56:824:719 sec11 directed (independent) study [aka "data (science) project"] [current syllabus
https://theaok.github.io/dirStu]
make no mistake, this is not walk in the park" the bar is high: to get an A it has to be "publishable" at the end of semester or at least "publishable" after 1 set of easly doable revisions as per my final comments
PhD students graded differently; bar higher: need to be research sophisticated!
Fall 2018; Thu 2.30-5.30 321 Cooper, computer lab in the back of the first fl [note, you can also use the lab outside of the class time--just stop by my office and ask me for the key; this semester i am here especially on wed and thu]
note: we may have additional labs
instructor
Adam Okulicz-Kozaryn adam.okulicz.kozaryn@gmail.com
office: 321 Cooper St, room 302; office hours: TBA, and by appointment
this semester always at school on Wed and Thu; usually whole day; stop by
assistant
Shourjya Deb shourjyadb@gmail.com [not here untill late Oct]

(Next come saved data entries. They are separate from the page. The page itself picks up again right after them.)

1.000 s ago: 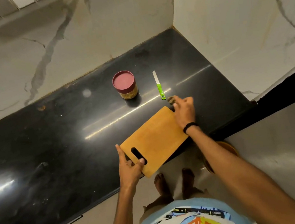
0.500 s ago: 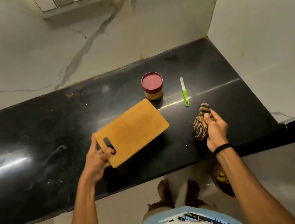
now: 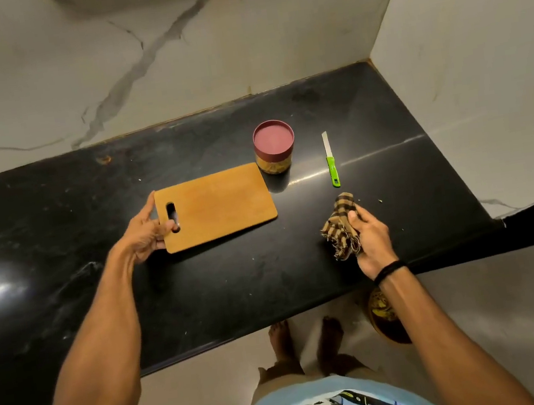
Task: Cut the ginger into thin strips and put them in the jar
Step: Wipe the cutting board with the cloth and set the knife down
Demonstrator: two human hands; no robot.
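While left grip (image 3: 148, 234) holds rectangular wooden board (image 3: 218, 205) by slot — right grip (image 3: 372, 239) clutches frayed checked cloth (image 3: 341, 226).

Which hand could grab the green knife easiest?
Probably the right hand: the knife lies just beyond it, though it holds a checked cloth. The left hand grips the cutting board.
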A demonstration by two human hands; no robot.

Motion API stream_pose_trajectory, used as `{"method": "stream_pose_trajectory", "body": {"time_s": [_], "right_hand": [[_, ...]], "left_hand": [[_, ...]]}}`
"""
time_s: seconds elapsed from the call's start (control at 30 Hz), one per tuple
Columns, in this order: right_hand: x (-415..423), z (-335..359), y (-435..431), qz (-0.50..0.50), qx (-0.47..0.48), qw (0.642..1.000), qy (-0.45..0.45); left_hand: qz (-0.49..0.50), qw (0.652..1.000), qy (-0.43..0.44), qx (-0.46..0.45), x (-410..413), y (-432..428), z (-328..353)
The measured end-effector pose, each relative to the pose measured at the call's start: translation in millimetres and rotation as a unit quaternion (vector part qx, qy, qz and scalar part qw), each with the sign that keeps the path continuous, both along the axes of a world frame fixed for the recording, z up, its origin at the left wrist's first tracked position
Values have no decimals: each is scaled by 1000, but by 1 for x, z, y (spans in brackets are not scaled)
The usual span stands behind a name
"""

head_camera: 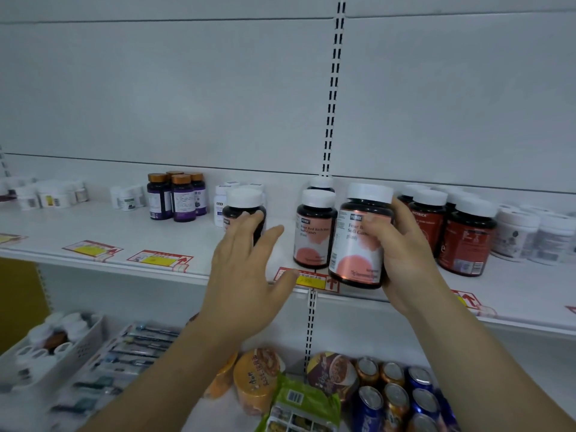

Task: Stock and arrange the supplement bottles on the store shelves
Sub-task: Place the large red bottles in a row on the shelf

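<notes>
My right hand (402, 254) grips a dark bottle with a pink label and white cap (358, 241), held just above the front edge of the white shelf (103, 232). A matching pink-label bottle (314, 229) stands on the shelf just left of it, with another behind. My left hand (246, 272) reaches forward with relaxed, spread fingers, its fingertips touching a dark white-capped bottle (244, 210) standing further left. Red-label bottles (464, 238) stand right of my right hand.
Purple bottles with gold caps (177, 196) and small white jars (50, 194) line the shelf's left; white jars (530, 235) stand at the far right. Price tags (159, 258) lie along the shelf edge. Below are a white basket of bottles (50, 347), drink cans (396, 394) and snack cups (255, 375).
</notes>
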State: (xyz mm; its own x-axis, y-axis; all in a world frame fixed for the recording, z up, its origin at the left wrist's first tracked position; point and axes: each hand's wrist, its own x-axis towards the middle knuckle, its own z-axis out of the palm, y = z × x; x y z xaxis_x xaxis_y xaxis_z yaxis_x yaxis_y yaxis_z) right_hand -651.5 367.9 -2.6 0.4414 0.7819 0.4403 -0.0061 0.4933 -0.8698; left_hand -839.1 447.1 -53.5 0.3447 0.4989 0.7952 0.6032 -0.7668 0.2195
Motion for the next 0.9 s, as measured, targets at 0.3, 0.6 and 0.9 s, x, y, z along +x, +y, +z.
{"method": "stream_pose_trajectory", "body": {"time_s": [0.3,0.6,0.9], "right_hand": [[7,-4,-7,18,6,1000,5],[10,3,-5,23,0,1000,10],[8,10,-2,121,2,989,85]], "left_hand": [[30,998,38,-45,-4,20,-14],[61,982,171,-53,9,-3,-8],[79,967,223,-92,21,-3,-18]]}}
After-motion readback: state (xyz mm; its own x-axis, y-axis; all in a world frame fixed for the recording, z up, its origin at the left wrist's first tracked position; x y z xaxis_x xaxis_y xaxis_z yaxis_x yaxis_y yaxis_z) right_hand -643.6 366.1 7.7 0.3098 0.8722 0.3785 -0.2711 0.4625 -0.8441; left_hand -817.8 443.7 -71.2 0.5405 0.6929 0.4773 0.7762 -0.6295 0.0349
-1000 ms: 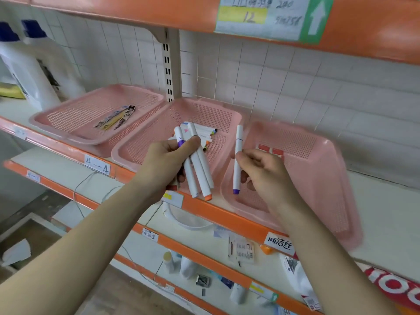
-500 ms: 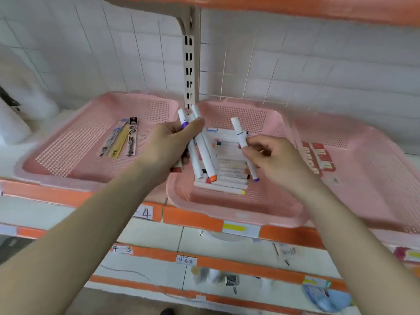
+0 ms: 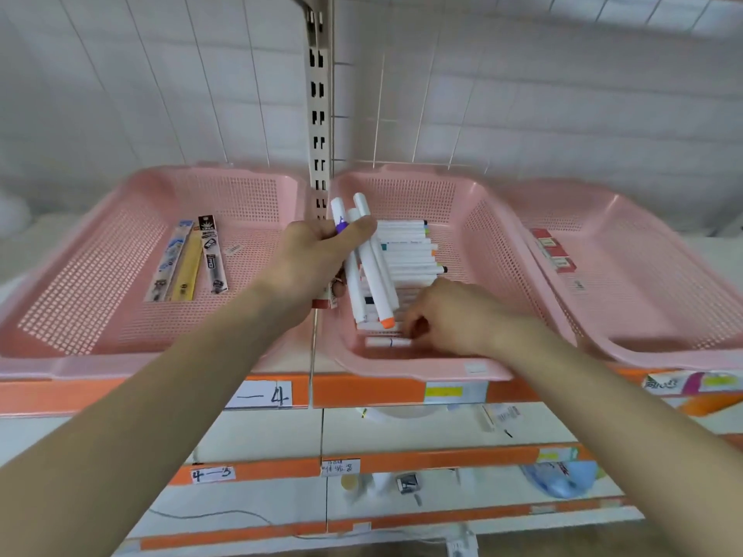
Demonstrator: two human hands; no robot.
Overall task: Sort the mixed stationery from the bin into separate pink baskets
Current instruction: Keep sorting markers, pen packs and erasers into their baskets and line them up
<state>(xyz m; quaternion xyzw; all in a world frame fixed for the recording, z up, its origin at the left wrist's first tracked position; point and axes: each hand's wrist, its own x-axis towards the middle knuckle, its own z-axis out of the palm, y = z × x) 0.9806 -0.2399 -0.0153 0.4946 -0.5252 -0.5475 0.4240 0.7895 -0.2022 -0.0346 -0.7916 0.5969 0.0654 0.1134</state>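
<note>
Left hand (image 3: 317,267) grips white plastic markers (image 3: 374,275) | right hand (image 3: 450,319) pinches single white marker (image 3: 386,342) in middle pink mesh basket (image 3: 406,195) | best: lay parallel, release.

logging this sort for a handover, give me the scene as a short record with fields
left grip: holds a marker bunch above the middle basket
right grip: pinches the end of the front marker, which lies flat in the middle basket
marker row: side by side in the middle basket
left basket: three refill packs
right basket: red packs near its left wall
</note>
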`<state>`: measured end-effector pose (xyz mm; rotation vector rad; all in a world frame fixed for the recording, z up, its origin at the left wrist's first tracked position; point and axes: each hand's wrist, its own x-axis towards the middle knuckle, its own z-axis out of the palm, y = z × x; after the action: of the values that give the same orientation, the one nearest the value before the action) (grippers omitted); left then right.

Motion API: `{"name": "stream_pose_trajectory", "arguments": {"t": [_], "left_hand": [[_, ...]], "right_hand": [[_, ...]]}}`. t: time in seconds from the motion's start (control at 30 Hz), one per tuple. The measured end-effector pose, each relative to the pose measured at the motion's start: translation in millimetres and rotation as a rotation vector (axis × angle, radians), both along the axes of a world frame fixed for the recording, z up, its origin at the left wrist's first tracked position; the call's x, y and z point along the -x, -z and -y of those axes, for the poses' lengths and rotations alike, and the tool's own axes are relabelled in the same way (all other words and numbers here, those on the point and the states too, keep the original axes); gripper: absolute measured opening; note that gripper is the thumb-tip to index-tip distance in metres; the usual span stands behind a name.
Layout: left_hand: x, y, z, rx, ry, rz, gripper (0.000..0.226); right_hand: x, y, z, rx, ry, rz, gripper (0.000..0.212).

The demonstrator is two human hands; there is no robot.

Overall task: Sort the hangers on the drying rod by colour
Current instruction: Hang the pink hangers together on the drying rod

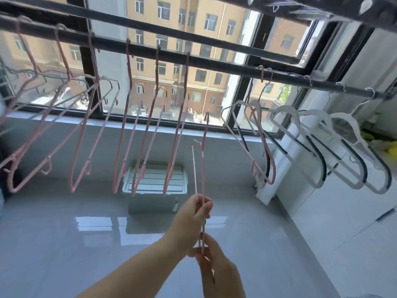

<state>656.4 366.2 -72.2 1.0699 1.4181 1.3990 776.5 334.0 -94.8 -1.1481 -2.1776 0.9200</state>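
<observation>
Currently the pink hanger (203, 168) is under the middle of the drying rod (214, 66), not touching it; the left hand (191, 214) curls closed round it, and the right hand (217, 269) pinches its lower end.

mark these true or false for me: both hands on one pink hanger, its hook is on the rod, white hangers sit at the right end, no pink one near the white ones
1. The left hand and the right hand both grip one thin pink wire hanger. True.
2. That hanger's hook sits over the dark metal drying rod. False: the hook hangs free below the rod.
3. The white plastic hangers hang toward the rod's right end. True.
4. No pink hanger hangs near the white ones. False: a stray pink hanger hangs right beside them.
</observation>
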Motion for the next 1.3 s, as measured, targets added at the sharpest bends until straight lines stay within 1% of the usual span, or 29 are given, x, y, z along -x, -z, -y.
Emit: {"name": "stream_pose_trajectory", "arguments": {"t": [0.03,0.1,0.17,0.23,0.3,0.4,0.5,0.67,0.77,0.83,0.93,1.0,1.07,1.17,1.2,1.27,1.3], "left_hand": [[-0.4,-7.1,-0.6,-0.028,0.017,-0.021,0.010],[1.6,-21.9,-2.1,-0.055,0.085,-0.080,0.015],[5.7,-38.2,-2.9,-0.067,0.152,-0.197,0.015],[10.2,-55.3,-3.6,-0.105,0.184,-0.275,0.015],[13.0,-71.7,-4.8,-0.158,0.190,-0.302,0.018],[13.9,-93.5,-10.6,-0.226,0.172,-0.341,0.027],[15.9,-115.0,-20.5,-0.240,0.142,-0.303,0.027],[21.5,-135.3,-29.9,-0.203,0.123,-0.214,0.014],[24.6,-135.3,-32.3,-0.146,0.110,-0.151,0.020],[25.6,-131.9,-33.1,-0.113,0.097,-0.137,0.022],[24.4,-126.0,-33.7,-0.080,0.089,-0.131,0.013],[22.5,-122.1,-34.3,-0.058,0.060,-0.148,0.013],[20.9,-117.9,-34.8,-0.041,0.019,-0.237,0.016],[16.7,-114.3,-32.1,0.008,-0.051,-0.473,0.020],[13.7,-113.3,-31.7,0.062,-0.082,-0.588,0.027],[4.4,-111.2,-30.3,0.150,-0.184,-0.810,0.051],[-3.1,-109.8,-28.6,0.104,-0.237,-0.856,0.060]], "right_hand": [[-3.4,-4.0,-1.1,-0.021,0.018,-0.021,0.044],[-8.1,-12.8,-3.6,-0.044,0.045,-0.084,0.042],[-9.4,-21.4,-4.6,-0.079,0.057,-0.142,0.041],[-7.7,-31.7,-4.6,-0.122,0.067,-0.197,0.040],[-4.3,-42.4,-6.0,-0.144,0.071,-0.245,0.040],[0.3,-61.3,-11.6,-0.198,0.079,-0.298,0.040],[4.1,-82.9,-21.5,-0.227,0.083,-0.350,0.039],[16.1,-100.9,-40.3,-0.144,0.064,-0.407,0.035],[21.6,-102.1,-44.5,-0.112,0.036,-0.421,0.034],[23.4,-99.7,-45.6,-0.108,0.037,-0.420,0.033],[23.6,-95.4,-45.2,-0.100,0.045,-0.397,0.032],[22.0,-94.1,-43.0,-0.099,0.043,-0.358,0.032],[15.5,-93.3,-43.1,-0.168,0.075,-0.270,0.036],[-4.3,-105.1,-54.4,-0.445,0.257,-0.198,0.038],[-11.4,-110.7,-62.0,-0.529,0.311,-0.166,0.038],[-22.2,-120.3,-80.3,-0.594,0.376,-0.019,0.041],[-25.3,-123.3,-89.0,-0.587,0.392,0.074,0.041]]}}
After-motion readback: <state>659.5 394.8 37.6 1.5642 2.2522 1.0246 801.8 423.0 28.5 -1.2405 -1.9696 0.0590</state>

office: 321 Cooper St (3rd floor); office hours Wed 3-4, and by appointment
prerequisites
You need to be comfortable using a computer. Knowledge of Stata and
data-management/computer science is helpful but not necessary. We will cover the basics.
course description
Essentially, this is a simplified and applied version of a first half
of my data management
class (https://sites.google.com/site/adamokuliczkozaryn/datman)

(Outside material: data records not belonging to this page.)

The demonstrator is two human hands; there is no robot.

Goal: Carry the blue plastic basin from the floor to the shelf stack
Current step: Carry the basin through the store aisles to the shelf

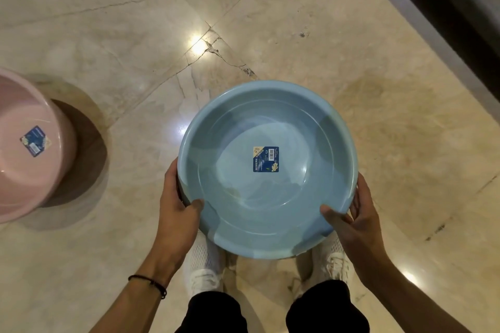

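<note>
Blue basin (267,170) is gripped at opposite rim edges by left hand (177,205) and right hand (354,216). It is kept level for carrying

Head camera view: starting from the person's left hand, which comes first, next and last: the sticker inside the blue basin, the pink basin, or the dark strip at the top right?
Measured from the left hand:
1. Sticker in the blue basin, just to the hand's right.
2. Pink basin, on the floor at the left edge.
3. Dark strip, far corner, top right.
</note>
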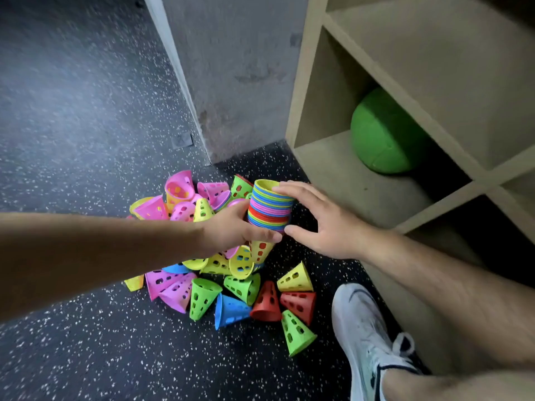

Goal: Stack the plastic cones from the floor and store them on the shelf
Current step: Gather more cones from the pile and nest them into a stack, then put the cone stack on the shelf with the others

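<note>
A stack of nested plastic cones [270, 205], its rims striped yellow, blue, green, pink and red, is held above the floor, wide end up. My left hand [240, 227] grips the stack low on its left side. My right hand [315, 218] has straight spread fingers; the fingertips touch the stack's top rim and the thumb lies near its base. Below lies a pile of loose cones [225, 273], pink, yellow, green, blue and red, scattered on the dark speckled floor. The beige shelf [347, 175] stands just to the right.
A green ball [385, 134] sits in the shelf's lower compartment. My white shoe [367, 337] rests on the floor by the shelf's foot. A grey wall corner [231, 82] stands behind the pile. Speckled floor stretches to the left.
</note>
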The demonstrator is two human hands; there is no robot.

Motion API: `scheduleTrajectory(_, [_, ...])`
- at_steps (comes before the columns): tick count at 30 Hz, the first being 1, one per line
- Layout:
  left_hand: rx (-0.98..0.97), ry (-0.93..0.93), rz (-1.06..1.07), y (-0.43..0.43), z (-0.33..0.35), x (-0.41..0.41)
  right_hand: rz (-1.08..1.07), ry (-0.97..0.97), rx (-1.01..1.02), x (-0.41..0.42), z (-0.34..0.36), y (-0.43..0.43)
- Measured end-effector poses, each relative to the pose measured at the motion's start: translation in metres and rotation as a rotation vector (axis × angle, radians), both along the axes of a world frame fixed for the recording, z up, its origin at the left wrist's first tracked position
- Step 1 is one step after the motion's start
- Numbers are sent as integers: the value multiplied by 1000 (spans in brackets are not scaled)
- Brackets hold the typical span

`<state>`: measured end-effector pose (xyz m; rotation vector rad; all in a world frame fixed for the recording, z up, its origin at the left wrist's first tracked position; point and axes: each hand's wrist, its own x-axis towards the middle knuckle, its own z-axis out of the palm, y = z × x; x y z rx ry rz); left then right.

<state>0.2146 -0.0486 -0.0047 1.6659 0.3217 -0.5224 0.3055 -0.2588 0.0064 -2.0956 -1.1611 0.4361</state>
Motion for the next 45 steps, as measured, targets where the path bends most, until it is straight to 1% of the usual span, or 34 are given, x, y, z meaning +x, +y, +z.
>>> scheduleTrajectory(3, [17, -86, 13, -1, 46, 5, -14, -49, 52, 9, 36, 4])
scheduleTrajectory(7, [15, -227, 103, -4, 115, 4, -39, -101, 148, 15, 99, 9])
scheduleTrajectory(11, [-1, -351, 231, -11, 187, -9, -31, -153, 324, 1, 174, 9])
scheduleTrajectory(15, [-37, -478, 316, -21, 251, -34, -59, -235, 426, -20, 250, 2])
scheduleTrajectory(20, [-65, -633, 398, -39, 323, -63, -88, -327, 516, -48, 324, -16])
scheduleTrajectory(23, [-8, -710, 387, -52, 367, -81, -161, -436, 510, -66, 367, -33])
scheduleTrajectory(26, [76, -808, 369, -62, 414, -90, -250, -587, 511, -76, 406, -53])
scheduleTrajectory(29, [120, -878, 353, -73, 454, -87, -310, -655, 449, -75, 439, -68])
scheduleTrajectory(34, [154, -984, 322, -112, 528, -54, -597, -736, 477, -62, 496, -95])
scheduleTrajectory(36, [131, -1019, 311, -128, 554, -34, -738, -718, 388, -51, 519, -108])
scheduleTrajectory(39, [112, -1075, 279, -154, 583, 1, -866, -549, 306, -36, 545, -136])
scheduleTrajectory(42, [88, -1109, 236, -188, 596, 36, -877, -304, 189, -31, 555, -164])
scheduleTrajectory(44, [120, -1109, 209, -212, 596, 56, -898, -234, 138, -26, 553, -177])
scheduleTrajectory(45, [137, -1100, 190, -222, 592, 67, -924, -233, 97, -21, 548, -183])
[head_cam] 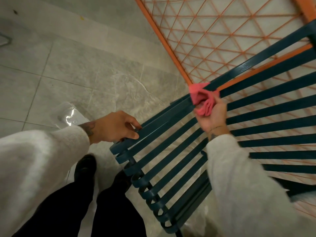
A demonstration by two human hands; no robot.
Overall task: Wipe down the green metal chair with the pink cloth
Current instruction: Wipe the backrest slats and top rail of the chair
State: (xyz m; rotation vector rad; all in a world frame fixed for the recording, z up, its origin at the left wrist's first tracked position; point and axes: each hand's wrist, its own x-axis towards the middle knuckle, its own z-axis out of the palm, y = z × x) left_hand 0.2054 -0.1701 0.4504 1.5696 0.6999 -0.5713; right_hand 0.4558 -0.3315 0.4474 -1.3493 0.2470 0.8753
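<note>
The green metal chair (171,151) with long flat slats fills the lower right, its curled slat ends pointing toward me. My right hand (212,115) grips the bunched pink cloth (201,96) and holds it against an upper slat where the seat meets the back. My left hand (116,127) holds the outer left slat near its curled end, fingers curled over the edge. White fuzzy sleeves cover both arms.
An orange metal frame (164,43) with a woven diamond mesh stands behind the chair at the upper right. Grey marble floor tiles (77,65) spread to the left, with a clear plastic wrapper (70,115) lying on them. My dark trousers and shoe (85,166) are below.
</note>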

plus (especially in the second half of the class) working on a
publishable paper (hence, the name: "directed/independent study").

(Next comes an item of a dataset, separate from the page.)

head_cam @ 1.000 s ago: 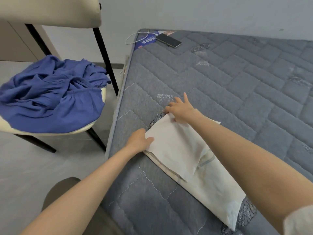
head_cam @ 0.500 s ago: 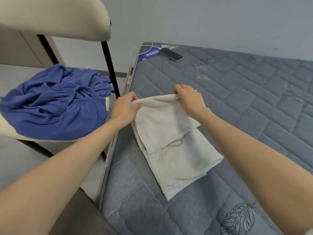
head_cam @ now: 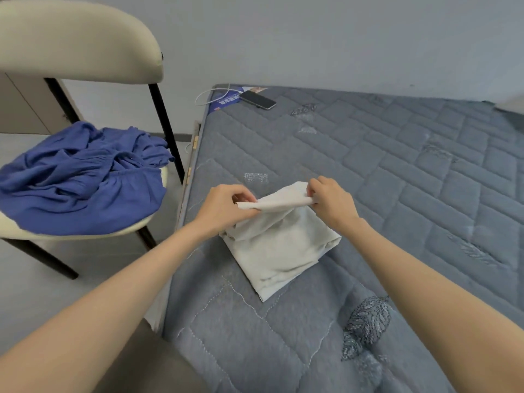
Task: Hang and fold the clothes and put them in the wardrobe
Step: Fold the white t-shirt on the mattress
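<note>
A cream-white garment [head_cam: 279, 245] lies partly folded on the grey quilted mattress [head_cam: 397, 177], near its left edge. My left hand [head_cam: 224, 207] pinches the left end of the garment's raised far edge. My right hand [head_cam: 331, 198] pinches the right end of that same edge. The edge is lifted off the mattress between both hands, while the folded lower part rests flat. A crumpled blue garment [head_cam: 82, 180] is heaped on the seat of a cream chair [head_cam: 76, 41] to the left of the bed.
A dark phone [head_cam: 257, 99] with a white cable [head_cam: 211, 96] lies at the mattress's far left corner, beside a blue printed label. The chair's black legs stand on the pale floor between chair and bed. A grey wall runs behind.
Both hands have lifted the garment's far end off the mattress and drawn it toward me, doubling it over. The cloth now forms a shorter, thicker packet than one second ago.
</note>
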Action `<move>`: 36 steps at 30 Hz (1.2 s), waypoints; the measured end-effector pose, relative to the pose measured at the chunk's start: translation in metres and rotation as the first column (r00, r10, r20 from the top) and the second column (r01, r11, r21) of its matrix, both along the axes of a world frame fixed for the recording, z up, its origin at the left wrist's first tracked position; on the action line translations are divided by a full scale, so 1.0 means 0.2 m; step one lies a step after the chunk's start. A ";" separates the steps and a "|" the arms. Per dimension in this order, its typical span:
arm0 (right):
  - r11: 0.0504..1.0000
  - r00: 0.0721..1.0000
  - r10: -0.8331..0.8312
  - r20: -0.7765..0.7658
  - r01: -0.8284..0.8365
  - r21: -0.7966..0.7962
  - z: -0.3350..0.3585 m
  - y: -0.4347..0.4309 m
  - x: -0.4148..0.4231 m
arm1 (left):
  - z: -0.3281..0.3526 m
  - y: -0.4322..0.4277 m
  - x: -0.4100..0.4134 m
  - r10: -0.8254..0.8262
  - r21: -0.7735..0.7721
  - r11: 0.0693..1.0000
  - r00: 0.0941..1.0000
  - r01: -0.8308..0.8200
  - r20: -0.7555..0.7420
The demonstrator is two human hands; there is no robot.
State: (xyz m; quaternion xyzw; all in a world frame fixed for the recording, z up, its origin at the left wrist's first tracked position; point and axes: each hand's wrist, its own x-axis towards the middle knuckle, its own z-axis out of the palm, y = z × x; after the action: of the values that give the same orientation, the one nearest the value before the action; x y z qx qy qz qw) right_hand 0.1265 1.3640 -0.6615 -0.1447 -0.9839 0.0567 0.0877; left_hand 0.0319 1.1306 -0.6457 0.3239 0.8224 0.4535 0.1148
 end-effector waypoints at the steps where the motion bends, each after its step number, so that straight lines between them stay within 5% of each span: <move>1: 1.000 1.000 -0.007 0.007 0.007 -0.005 -0.02 0.00 0.04 | -0.01 0.01 0.04 -0.028 -0.022 0.999 1.000 0.028 -0.002; 7: 0.999 0.996 -0.050 0.072 0.050 0.002 -0.10 -0.02 0.25 | -0.14 0.03 0.23 -0.221 -0.169 0.959 0.973 0.229 0.064; 16: 0.998 0.982 -0.054 0.180 0.051 0.022 -0.23 -0.01 0.43 | -0.32 0.09 0.40 -0.293 -0.266 0.910 0.947 0.318 0.132; 20: 0.997 0.952 -0.074 0.296 0.066 0.037 -0.21 -0.02 0.38 | -0.32 0.10 0.41 -0.334 -0.434 0.830 0.935 0.351 0.118; 24: 0.992 0.971 -0.128 0.200 0.129 0.010 -0.16 -0.04 0.28 | -0.29 0.13 0.39 -0.166 -0.426 0.899 0.979 0.101 -0.117; 28: 0.962 0.998 -0.058 0.016 0.060 -0.265 -0.20 -0.10 0.18 | -0.34 0.19 0.38 0.036 -0.432 0.880 0.936 -0.195 -0.350; 32: 0.967 0.990 0.108 0.094 -0.083 -0.242 -0.34 -0.16 0.10 | -0.45 0.29 0.43 0.079 -0.578 0.780 0.953 -0.241 -0.292; 36: 0.988 0.987 0.017 0.162 0.008 -0.152 -0.47 -0.13 0.10 | -0.59 0.26 0.39 0.110 -0.564 0.771 0.935 -0.295 -0.338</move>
State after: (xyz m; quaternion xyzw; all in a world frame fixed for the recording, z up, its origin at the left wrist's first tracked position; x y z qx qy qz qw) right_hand 0.1461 1.3376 -0.7561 -0.1531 -0.9809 0.1198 -0.0044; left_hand 0.1091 1.1826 -0.7627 0.2402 0.9618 0.1241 0.0428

We will focus on doing utilitarian things with data only (no fancy stuff
from the data management class). We will focus way more on interpretation
of results and brainstorming rather than technicalities.
parts from data management course description
Recently, there is more focus on (and even more need for)
computer science in social science. Reverse is true to some degree,
too: computer scientists are doing social science these days, e.g. http://arxiv.org/pdf/1409.8578.pdf
Unfortunately, the main focus in Social Science is still on theory and data analysis, while data management is
overlooked. Yet, data management is not only a fundamental part of social science research but also
the part that takes most of the time. This class aims at filling this gap. It is an applied class with
hands-on approach. You will see many exercises and tutorials.
This is applied research class that aims to teach computer tools for social science research that
can automate the process and increase the academic productivity. Much
of this class is writing computers programs; if you do not like
programming, this class is not for you... But you may not yet know
whether you like it and you may start liking it in this class: it
often happened before!
We will use Stata only.
The class covers the principles and practical techniques of data
cleaning, data organization, quality control, and automation of
research tasks. Topics covered include data types, labeling, recoding, data documentation, merging
datasets, reshaping, and basic programming structures such as macros and loops.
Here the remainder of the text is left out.